What's so special about storytelling for social change?
2015/03/05
By : Simon Hodges
A new world requires new stories, but people will only listen to them when they themselves are included in the storyline. This requires a 'gear-shift' in conversations about radical action.

While working in the belly of corporate communications some years ago, I stumbled across a storytelling night at Amsterdam's Mezrab cultural centre. Nude model drawing classes and the Mahabharata in Dutch were also on the menu, but it was the storytelling that caught my eye, hosted on an open stage by an Iranian storyteller by the name of Sahand Sahbedivani.

Even through the candlelight and the smoke, the rapt attention on the faces of the audience made it clear that they loved the stories of human drama they were hearing, which was the opposite of my experience in my work. Despite the fact that I was working extremely hard to get the company's stories more attention, they rarely ignited anything like this response in the public's imagination. The difference between a profit-making organisation and an alternative arts event was obvious but intriguing. Why did storytelling at Mezrab succeed while corporate communications generally fell flat? The answers are relevant to anyone who has a story to tell, and nowhere is that more important than in the field of social change.

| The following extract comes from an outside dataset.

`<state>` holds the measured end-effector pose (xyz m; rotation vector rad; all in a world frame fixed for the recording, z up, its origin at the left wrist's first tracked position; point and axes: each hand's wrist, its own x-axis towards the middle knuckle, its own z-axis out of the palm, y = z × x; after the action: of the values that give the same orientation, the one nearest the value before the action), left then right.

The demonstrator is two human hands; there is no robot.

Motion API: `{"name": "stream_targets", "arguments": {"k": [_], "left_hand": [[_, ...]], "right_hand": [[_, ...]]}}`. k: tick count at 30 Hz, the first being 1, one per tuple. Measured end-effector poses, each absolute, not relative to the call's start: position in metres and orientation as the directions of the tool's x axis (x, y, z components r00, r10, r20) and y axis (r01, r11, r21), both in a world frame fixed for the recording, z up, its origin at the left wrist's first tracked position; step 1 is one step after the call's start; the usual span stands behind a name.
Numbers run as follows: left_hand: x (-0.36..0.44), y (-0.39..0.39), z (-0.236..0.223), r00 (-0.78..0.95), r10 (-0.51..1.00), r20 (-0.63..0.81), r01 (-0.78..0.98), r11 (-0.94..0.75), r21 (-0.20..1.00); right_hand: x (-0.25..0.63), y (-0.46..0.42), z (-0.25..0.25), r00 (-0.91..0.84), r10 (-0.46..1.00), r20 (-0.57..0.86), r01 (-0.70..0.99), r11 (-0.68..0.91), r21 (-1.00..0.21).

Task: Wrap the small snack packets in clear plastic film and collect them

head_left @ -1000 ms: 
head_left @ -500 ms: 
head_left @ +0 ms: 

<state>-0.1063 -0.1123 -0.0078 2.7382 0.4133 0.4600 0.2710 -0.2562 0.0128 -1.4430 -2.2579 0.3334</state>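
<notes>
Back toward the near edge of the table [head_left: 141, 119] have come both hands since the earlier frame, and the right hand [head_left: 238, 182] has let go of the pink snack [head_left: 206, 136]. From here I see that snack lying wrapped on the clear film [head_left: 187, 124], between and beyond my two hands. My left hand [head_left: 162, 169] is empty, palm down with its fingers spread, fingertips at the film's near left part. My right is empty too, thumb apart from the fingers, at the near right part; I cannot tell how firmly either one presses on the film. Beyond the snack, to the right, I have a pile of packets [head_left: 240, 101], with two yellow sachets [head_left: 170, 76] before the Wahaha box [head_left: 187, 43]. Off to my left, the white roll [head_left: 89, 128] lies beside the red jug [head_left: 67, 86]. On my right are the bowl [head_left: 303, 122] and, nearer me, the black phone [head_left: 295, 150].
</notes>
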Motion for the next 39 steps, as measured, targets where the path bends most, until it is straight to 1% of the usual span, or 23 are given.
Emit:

Today, storytelling is wildly popular. It's seen as the key to succeeding in business, strengthening organizational culture, and drumming up support for advocacy and campaigns. But why is that? The first reason is obvious: climate change, inequality, violence and other challenges can't be solved by doing more of the same. We need new narratives that connect with peoples' deepest motivations and promote more radical action. Stories engage people at every level - not just in their minds but in their emotions, values and imaginations, which are the drivers of real change. So if we want to transform society, we must learn to tell - and listen to - a new set of stories about the world we want to create.

So far so good, but what actually makes for a good story in this sense? That's where my visits to Mezrab were so instructive. For one thing, the storytellers that got the most attention were not necessarily the funniest or wittiest. Instead, they were the ones that were most prepared to put their skin in the game, to state something that was uncomfortably close to how they saw the world. This radical subjectivity - perhaps the basis of all great art - is a crucial lesson for anyone who wants to communicate a complex topic. When we allow our own insights to organise the telling of a story, we give a more compelling account of events. Why? Because our deepest values are closest to what we share with others.

Business is only now learning that telling a good story requires authenticity, as if bewildered by the discovery of truth. Storytelling in social movements is more advanced. In fact for those who work for social justice, the problem has not been making up good stories, but getting people to listen to the ones they have already. This can be especially hard when movements are very broad, and when the issues they deal with are so large in scope. But my storytelling sessions taught me another lesson that's useful in this context: even when the issues are large and complex, we feel compelled to listen when we ourselves are included in the storyline.

The danger of much current rhetoric is that justified frustration at injustice comes across in torrents of abuse. The parlous state of the economy, for example, is not just the fault of the bankers and politicians who have overspent, it's also something that involves all of us on a daily basis in our roles as consumers and producers, employers and employees, shareholders and borrowers. When anyone is marginalized or demonized in this context, they are less likely to be part of the solution, even if they have the power to make change.